Copy word for word the lines in the records below, starting at the line with "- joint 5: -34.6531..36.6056" and ending at the line with "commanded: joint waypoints". Skip the pictures.

* Given entries
________________
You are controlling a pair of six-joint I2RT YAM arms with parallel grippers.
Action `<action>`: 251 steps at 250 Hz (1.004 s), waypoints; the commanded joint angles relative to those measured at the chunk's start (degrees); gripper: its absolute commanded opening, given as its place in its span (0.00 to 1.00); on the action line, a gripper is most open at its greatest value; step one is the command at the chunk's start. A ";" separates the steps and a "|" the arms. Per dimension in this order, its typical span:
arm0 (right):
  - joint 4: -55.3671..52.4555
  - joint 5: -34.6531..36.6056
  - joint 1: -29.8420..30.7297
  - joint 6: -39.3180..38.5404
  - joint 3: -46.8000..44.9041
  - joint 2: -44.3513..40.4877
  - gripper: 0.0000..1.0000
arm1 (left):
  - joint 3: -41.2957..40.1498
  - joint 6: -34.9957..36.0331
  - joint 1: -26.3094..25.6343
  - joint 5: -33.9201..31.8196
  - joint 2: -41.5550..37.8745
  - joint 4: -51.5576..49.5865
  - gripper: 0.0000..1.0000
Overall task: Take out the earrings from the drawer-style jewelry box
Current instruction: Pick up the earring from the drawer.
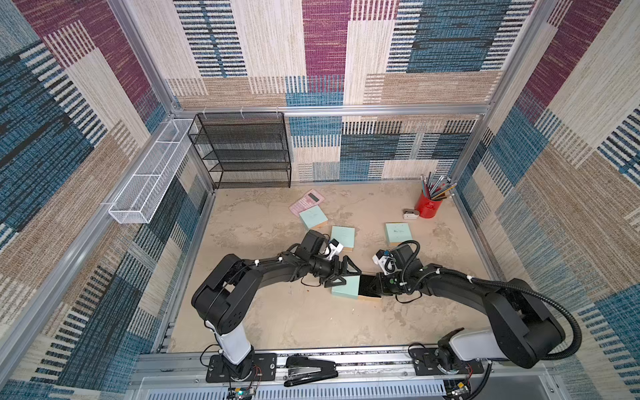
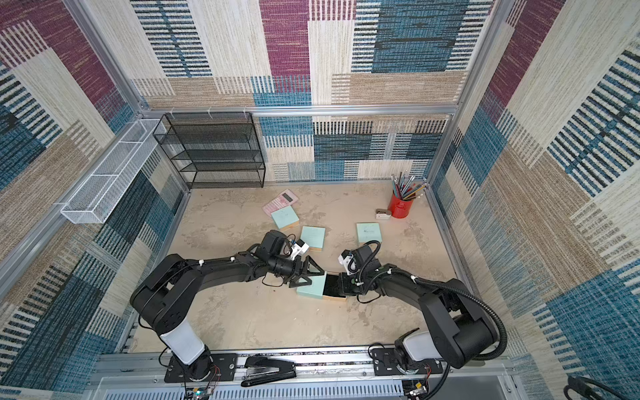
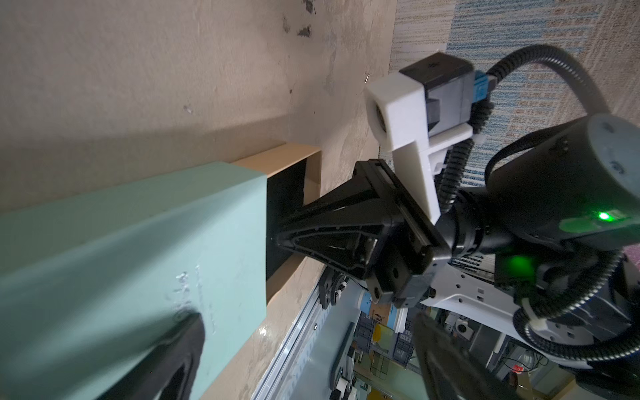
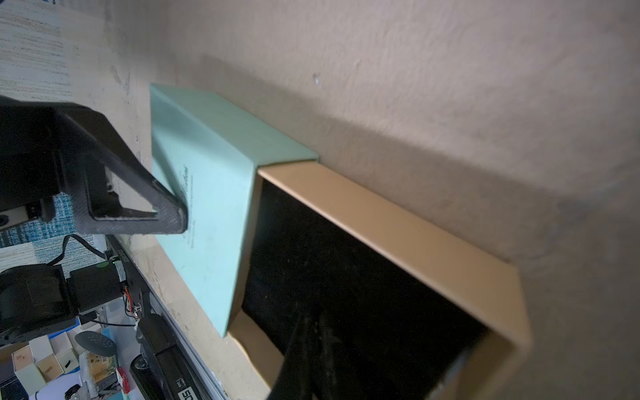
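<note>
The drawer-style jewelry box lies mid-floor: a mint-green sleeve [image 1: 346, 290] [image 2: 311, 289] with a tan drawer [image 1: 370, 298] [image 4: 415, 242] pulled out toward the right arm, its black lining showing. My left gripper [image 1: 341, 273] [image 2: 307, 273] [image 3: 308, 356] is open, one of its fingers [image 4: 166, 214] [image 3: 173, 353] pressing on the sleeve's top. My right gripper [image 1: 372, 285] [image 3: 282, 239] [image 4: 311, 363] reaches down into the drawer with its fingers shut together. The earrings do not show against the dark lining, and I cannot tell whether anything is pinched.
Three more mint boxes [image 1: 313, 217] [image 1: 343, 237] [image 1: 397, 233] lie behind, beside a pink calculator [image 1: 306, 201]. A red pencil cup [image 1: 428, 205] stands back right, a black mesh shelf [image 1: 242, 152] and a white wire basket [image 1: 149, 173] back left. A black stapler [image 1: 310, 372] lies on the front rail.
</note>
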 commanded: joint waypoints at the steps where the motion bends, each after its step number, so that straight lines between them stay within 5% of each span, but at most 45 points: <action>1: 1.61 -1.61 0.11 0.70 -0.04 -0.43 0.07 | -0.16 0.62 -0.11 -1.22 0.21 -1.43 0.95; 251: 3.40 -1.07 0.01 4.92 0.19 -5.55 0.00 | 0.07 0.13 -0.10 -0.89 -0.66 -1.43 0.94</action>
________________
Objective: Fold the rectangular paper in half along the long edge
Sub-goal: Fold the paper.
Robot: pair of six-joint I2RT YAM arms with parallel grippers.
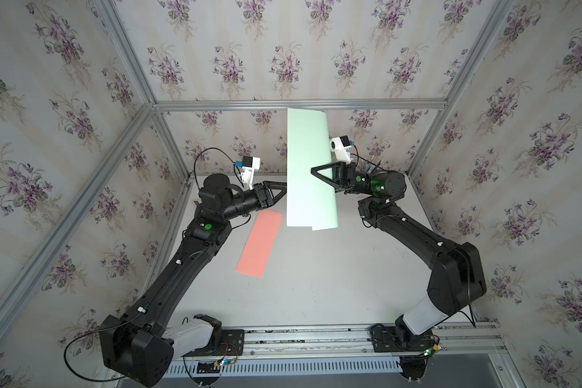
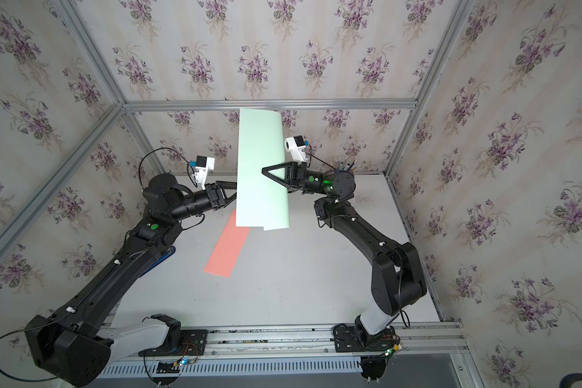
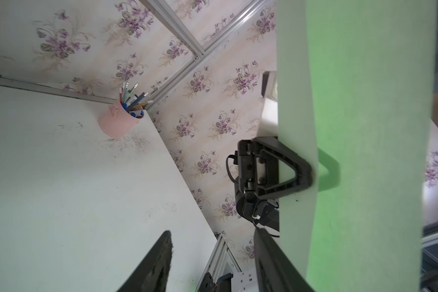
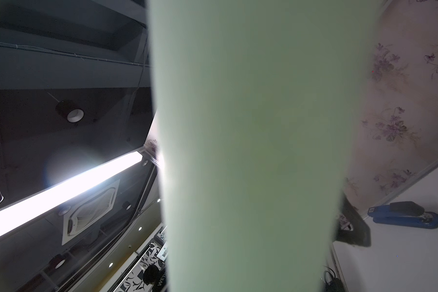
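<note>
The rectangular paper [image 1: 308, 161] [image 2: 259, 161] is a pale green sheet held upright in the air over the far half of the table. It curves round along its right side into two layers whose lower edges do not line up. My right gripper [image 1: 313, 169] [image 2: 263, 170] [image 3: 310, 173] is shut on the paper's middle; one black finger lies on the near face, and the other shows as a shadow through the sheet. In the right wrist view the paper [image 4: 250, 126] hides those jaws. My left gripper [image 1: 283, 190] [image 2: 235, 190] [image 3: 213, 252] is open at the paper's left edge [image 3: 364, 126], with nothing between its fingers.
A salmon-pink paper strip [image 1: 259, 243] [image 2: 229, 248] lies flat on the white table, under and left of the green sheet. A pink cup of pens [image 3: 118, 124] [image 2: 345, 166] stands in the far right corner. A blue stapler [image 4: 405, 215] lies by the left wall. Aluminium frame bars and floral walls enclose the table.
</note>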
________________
* Answer below
  - joint 5: -34.6531..36.6056
  - joint 1: -29.8420..30.7297
  - joint 6: -39.3180..38.5404
  - joint 3: -46.8000..44.9041
  - joint 2: -44.3513..40.4877
  - gripper: 0.0000..1.0000
arm1 (left):
  - joint 3: -41.2957..40.1498
  - joint 6: -34.9957..36.0331
  - joint 1: -26.3094..25.6343
  - joint 5: -33.9201..31.8196
  - joint 2: -41.5550..37.8745
  - joint 4: -51.5576..49.5865
  - gripper: 0.0000..1.0000
Overall task: Take out the earrings from the drawer-style jewelry box
Current instruction: Pick up the earring from the drawer.
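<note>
The drawer-style jewelry box lies mid-floor: a mint-green sleeve [image 1: 346, 290] [image 2: 311, 289] with a tan drawer [image 1: 370, 298] [image 4: 415, 242] pulled out toward the right arm, its black lining showing. My left gripper [image 1: 341, 273] [image 2: 307, 273] [image 3: 308, 356] is open, one of its fingers [image 4: 166, 214] [image 3: 173, 353] pressing on the sleeve's top. My right gripper [image 1: 372, 285] [image 3: 282, 239] [image 4: 311, 363] reaches down into the drawer with its fingers shut together. The earrings do not show against the dark lining, and I cannot tell whether anything is pinched.
Three more mint boxes [image 1: 313, 217] [image 1: 343, 237] [image 1: 397, 233] lie behind, beside a pink calculator [image 1: 306, 201]. A red pencil cup [image 1: 428, 205] stands back right, a black mesh shelf [image 1: 242, 152] and a white wire basket [image 1: 149, 173] back left. A black stapler [image 1: 310, 372] lies on the front rail.
</note>
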 commanded: joint waypoints at the steps where the motion bends, each after its step number, so that straight lines between them stay within 5% of each span, but at most 45 points: <action>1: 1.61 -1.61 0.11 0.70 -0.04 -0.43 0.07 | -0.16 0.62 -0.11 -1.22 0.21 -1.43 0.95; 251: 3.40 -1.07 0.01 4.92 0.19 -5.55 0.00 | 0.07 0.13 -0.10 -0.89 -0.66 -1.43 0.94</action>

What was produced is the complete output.